Note: This bug is displayed in read-only format because the product is no longer active in Red Hat Bugzilla.

Bug 1896841

Summary: openshift-monitoring operator degraded on Azure
Product: OpenShift Container Platform Reporter: Mohit Sheth <msheth>
Component: MonitoringAssignee: Sergiusz Urbaniak <surbania>
Status: CLOSED DUPLICATE QA Contact: Junqi Zhao <juzhao>
Severity: unspecified Docs Contact:
Priority: unspecified    
Version: 4.5CC: alegrand, anpicker, erooth, kakkoyun, lcosic, mloibl, pkrupa, surbania
Target Milestone: ---   
Target Release: 4.5.z   
Hardware: Unspecified   
OS: Unspecified   
Whiteboard:
Fixed In Version: Doc Type: If docs needed, set a value
Doc Text:
Story Points: ---
Clone Of: Environment:
Last Closed: 2020-11-11 16:51:40 UTC Type: Bug
Regression: --- Mount Type: ---
Documentation: --- CRM:
Verified Versions: Category: ---
oVirt Team: --- RHEL 7.3 requirements from Atomic Host:
Cloudforms Team: --- Target Upstream Version:
Embargoed:

Description Mohit Sheth 2020-11-11 16:38:13 UTC
Description of problem:
Installed OCP 4.5 cluster 3 times in last day or so but had the monitoring operator degraded all 3 times

Version-Release number of selected component (if applicable):


How reproducible:
Always

Steps to Reproduce:
1. Azure IPI install
2. Check out the degraded operators

Actual results:
openshift-monitoring operator is degraded


Expected results:
openshift-monitoring is not degraded

Additional info:
link to must-gather http://dell-r510-01.perf.lab.eng.rdu2.redhat.com/msheth/azure-monitoring-operator-degraded/must-gather-20201106-165137.tar.xz

Comment 1 Sergiusz Urbaniak 2020-11-11 16:51:40 UTC
Thank you for the must-gather, that helped a lot finding the root cause.
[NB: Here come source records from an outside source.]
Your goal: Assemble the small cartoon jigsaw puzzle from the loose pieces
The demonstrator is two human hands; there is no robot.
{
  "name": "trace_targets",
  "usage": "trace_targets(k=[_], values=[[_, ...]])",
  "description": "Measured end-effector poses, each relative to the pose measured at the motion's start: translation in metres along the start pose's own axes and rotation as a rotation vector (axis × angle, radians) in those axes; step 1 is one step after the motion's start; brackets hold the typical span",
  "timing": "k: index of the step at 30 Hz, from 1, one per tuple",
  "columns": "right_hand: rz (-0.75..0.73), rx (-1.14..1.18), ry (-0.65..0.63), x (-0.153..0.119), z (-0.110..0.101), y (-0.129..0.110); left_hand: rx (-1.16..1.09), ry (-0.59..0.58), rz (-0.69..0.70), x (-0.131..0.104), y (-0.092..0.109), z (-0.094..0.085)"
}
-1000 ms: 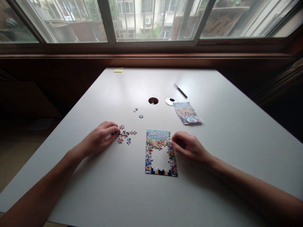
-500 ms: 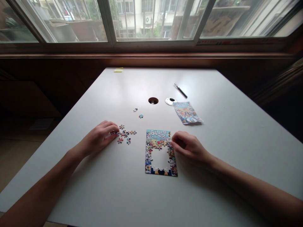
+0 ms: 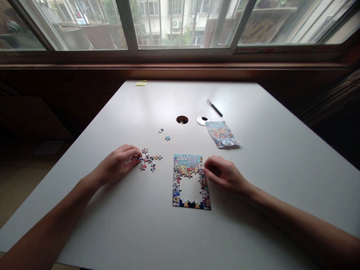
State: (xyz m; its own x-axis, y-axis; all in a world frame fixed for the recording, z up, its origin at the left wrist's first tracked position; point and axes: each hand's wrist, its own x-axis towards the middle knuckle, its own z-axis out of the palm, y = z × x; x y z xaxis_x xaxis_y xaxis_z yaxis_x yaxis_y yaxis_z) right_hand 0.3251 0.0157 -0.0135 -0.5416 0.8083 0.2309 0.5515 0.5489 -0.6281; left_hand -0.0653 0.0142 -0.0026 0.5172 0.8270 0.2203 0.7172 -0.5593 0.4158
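Observation:
A partly assembled jigsaw puzzle (image 3: 191, 160) lies flat on the white table, its colourful border joined around a bare pale middle. Left of it is a loose cluster of jigsaw pieces (image 3: 147, 159). At the cluster's left side rests my left hand (image 3: 122, 161), thumb and fingers pinched together around a jigsaw piece that they mostly hide. My right hand (image 3: 222, 171) sits at the puzzle's upper right edge with curled fingers, the fingertips touching that edge. Whether anything is between those fingertips is hidden.
Two loose pieces, one pale (image 3: 161, 131) and one blue (image 3: 167, 138), lie beyond the cluster. Farther back are a round cable hole (image 3: 182, 120), its metal cover (image 3: 201, 120), a printed picture sheet (image 3: 223, 134) and a dark pen (image 3: 215, 107). Yellow sticky paper (image 3: 141, 83) marks the far edge.

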Motion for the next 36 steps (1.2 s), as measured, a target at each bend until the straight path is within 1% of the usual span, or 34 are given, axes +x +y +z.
trace_targets(k=[20,36], values=[[-0.005,0.002,-0.002,-0.0013,-0.0007,-0.0014,0.012,0.020,0.043,0.0001,-0.0023,0.0014],[-0.021,0.000,-0.002,0.0004,0.0000,-0.0018,0.018,0.023,0.042,-0.0003,-0.0011,0.0008]])
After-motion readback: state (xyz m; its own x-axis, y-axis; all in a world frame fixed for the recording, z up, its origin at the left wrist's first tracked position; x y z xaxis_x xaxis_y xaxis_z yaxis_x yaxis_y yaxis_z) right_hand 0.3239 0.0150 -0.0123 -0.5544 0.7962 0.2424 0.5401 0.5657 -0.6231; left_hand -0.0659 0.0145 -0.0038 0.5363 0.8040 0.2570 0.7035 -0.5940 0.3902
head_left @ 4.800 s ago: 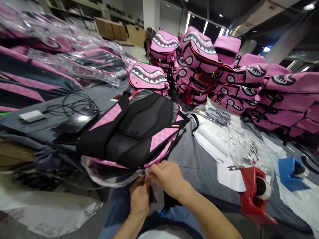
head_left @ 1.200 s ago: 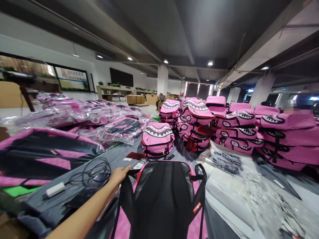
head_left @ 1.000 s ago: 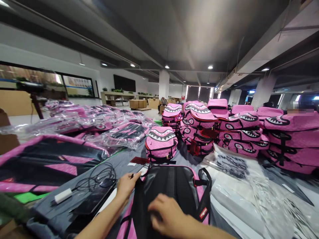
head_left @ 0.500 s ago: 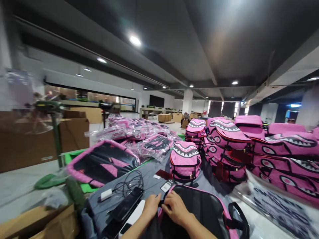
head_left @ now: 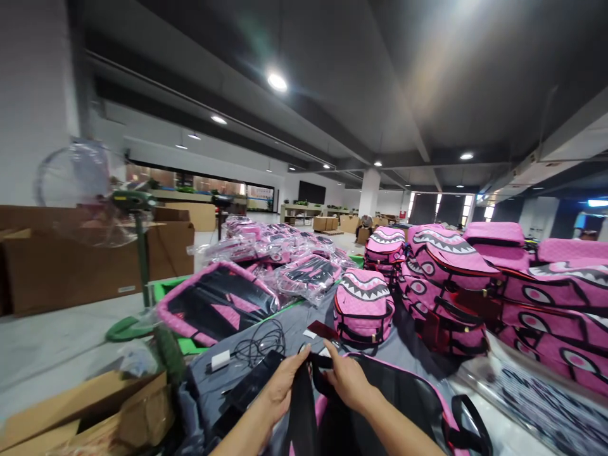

Looking at the prometheus-operator logs I see the following:

$ less ./pods/prometheus-operator-58658d8d88-n2fkp/prometheus-operator/prometheus-operator/logs/current.log
...
2020-11-06T16:35:12.93027497Z level=info ts=2020-11-06T16:35:12.93017817Z caller=operator.go:498 component=alertmanageroperator msg="resolving illegal update of Alertmanager StatefulSet" details="&StatusDetails{Name:alertmanager-main,Group:apps,Kind:StatefulSet,Causes:[]StatusCause{StatusCause{Type:FieldValueForbidden,Message:Forbidden: updates to statefulset spec for fields other than 'replicas', 'template', and 'updateStrategy' are forbidden,Field:spec,},},RetryAfterSeconds:0,UID:,}"
...
2020-11-06T16:35:25.246000242Z level=info ts=2020-11-06T16:35:25.245916842Z caller=operator.go:1189 component=prometheusoperator msg="resolving illegal update of Prometheus StatefulSet" details="&StatusDetails{Name:prometheus-k8s,Group:apps,Kind:StatefulSet,Causes:[]StatusCause{StatusCause{Type:FieldValueForbidden,Message:Forbidden: updates to statefulset spec for fields other than 'replicas', 'template', and 'updateStrategy' are forbidden,Field:spec,},},RetryAfterSeconds:0,UID:,}"
...

which was already reported in https://bugzilla.redhat.com/show_bug.cgi?id=1880646, being also a duplicate of https://bugzilla.redhat.com/show_bug.cgi?id=1887354 and fixed in https://github.com/openshift/cluster-monitoring-operator/pull/956 for 4.5.z.

*** This bug has been marked as a duplicate of bug 1880646 ***